- [Directions for this task] Nothing is needed except the lines below that run from the one with "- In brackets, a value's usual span" through the one with "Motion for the", repeated exactly.
##### The data
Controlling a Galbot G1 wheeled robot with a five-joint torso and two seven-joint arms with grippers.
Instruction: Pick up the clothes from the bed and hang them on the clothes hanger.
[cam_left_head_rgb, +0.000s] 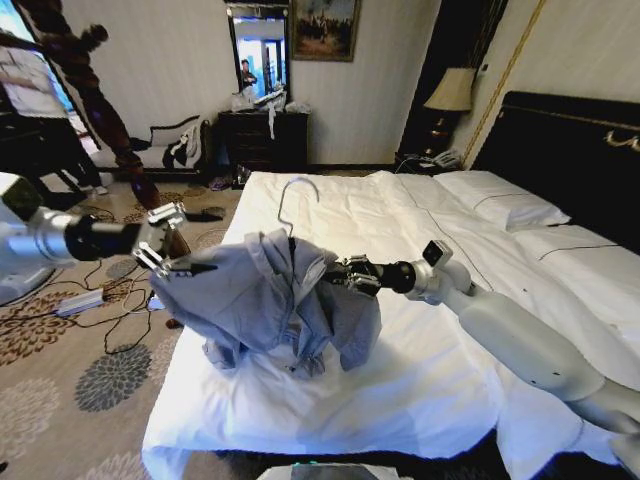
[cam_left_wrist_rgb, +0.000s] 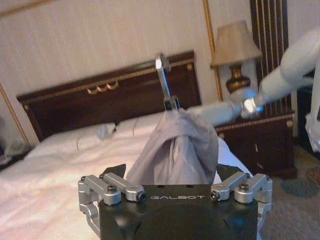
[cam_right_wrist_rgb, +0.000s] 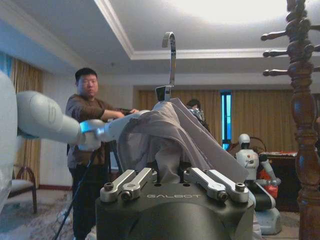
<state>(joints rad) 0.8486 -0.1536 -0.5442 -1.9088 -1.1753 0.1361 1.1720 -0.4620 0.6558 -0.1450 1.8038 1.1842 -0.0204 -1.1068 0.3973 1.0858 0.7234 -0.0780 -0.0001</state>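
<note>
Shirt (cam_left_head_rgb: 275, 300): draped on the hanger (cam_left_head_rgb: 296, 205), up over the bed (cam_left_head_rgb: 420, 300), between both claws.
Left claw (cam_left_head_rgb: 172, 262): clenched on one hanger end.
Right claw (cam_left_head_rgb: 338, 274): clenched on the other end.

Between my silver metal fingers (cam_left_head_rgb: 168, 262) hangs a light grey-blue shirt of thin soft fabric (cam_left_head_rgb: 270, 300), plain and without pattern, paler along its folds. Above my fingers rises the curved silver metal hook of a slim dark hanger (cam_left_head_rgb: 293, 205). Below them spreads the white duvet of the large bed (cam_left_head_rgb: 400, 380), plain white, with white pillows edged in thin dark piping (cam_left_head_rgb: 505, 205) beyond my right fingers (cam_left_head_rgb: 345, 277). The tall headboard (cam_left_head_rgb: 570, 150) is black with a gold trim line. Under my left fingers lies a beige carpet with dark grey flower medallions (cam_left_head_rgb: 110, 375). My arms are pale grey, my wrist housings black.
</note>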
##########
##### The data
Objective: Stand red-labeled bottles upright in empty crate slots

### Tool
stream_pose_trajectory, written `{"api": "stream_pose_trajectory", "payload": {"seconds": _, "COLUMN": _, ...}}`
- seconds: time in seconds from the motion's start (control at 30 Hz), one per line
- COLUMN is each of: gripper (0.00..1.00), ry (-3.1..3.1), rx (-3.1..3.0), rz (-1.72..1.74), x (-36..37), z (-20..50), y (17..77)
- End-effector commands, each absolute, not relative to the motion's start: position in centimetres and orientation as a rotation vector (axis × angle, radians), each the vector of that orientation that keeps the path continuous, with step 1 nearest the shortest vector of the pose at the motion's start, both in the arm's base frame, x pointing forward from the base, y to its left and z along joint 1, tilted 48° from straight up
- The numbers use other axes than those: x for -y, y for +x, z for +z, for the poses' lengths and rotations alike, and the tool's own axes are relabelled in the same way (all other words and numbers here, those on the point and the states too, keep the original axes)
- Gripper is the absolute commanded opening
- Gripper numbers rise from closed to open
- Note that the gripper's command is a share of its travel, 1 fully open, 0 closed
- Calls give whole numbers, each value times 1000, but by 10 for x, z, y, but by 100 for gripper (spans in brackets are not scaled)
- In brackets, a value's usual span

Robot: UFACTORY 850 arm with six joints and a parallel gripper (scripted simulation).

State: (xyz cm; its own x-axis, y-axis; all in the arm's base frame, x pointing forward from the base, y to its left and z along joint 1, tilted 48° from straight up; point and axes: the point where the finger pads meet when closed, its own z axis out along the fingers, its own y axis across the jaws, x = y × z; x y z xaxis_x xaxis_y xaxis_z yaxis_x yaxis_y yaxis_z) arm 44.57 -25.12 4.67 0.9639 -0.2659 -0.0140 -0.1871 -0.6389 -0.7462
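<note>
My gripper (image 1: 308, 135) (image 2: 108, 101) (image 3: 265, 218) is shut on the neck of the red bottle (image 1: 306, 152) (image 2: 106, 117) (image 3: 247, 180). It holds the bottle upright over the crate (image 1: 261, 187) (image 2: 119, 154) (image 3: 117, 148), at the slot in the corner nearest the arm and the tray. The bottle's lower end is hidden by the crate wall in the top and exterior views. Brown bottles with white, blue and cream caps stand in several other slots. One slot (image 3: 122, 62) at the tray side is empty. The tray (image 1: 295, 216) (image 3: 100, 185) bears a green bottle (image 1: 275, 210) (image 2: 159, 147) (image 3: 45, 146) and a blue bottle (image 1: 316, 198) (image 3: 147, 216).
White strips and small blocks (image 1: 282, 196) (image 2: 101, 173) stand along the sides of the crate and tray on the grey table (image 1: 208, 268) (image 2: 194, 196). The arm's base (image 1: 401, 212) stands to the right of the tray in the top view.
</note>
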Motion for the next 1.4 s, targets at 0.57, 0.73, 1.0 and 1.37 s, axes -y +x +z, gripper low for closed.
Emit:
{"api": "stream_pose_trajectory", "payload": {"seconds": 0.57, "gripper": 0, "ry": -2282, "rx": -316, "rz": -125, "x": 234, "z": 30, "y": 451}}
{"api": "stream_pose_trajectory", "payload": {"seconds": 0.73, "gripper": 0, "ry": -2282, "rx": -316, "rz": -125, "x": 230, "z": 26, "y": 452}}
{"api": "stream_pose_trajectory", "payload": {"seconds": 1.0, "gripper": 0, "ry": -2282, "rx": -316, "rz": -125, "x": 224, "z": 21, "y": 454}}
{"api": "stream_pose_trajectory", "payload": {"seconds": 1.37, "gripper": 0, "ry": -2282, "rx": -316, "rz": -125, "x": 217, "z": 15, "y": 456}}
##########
- [Written response]
- In brackets, a value's usual span

Robot: UFACTORY 850 arm with six joints and a parallel gripper (scripted simulation).

State: (xyz cm; its own x-axis, y-axis; all in the arm's base frame, x pointing forward from the base, y to its left and z along joint 1, tilted 48° from straight up; point and axes: the point where the finger pads meet when closed, its own z axis out along the fingers, its own y axis across the jaws, x = y × z; x y z xaxis_x xaxis_y xaxis_z yaxis_x yaxis_y yaxis_z) arm 44.57 -25.12 4.67 0.9639 -0.2659 -0.0140 -0.1871 -0.6389 -0.7462
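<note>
My gripper (image 1: 308, 135) (image 2: 108, 101) (image 3: 265, 218) is shut on the neck of the red bottle (image 1: 306, 152) (image 2: 106, 117) (image 3: 247, 180). It holds the bottle upright over the crate (image 1: 261, 187) (image 2: 119, 154) (image 3: 117, 148), at the slot in the corner nearest the arm and the tray. The bottle's lower end is hidden by the crate wall in the top and exterior views. Brown bottles with white, blue and cream caps stand in several other slots. One slot (image 3: 122, 62) at the tray side is empty. The tray (image 1: 295, 216) (image 3: 100, 185) bears a green bottle (image 1: 275, 210) (image 2: 159, 147) (image 3: 45, 146) and a blue bottle (image 1: 316, 198) (image 3: 147, 216).
White strips and small blocks (image 1: 282, 196) (image 2: 101, 173) stand along the sides of the crate and tray on the grey table (image 1: 208, 268) (image 2: 194, 196). The arm's base (image 1: 401, 212) stands to the right of the tray in the top view.
</note>
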Motion for the next 1.4 s, targets at 0.57, 0.73, 1.0 and 1.37 s, axes -y +x +z, gripper low for closed.

This answer is now finished.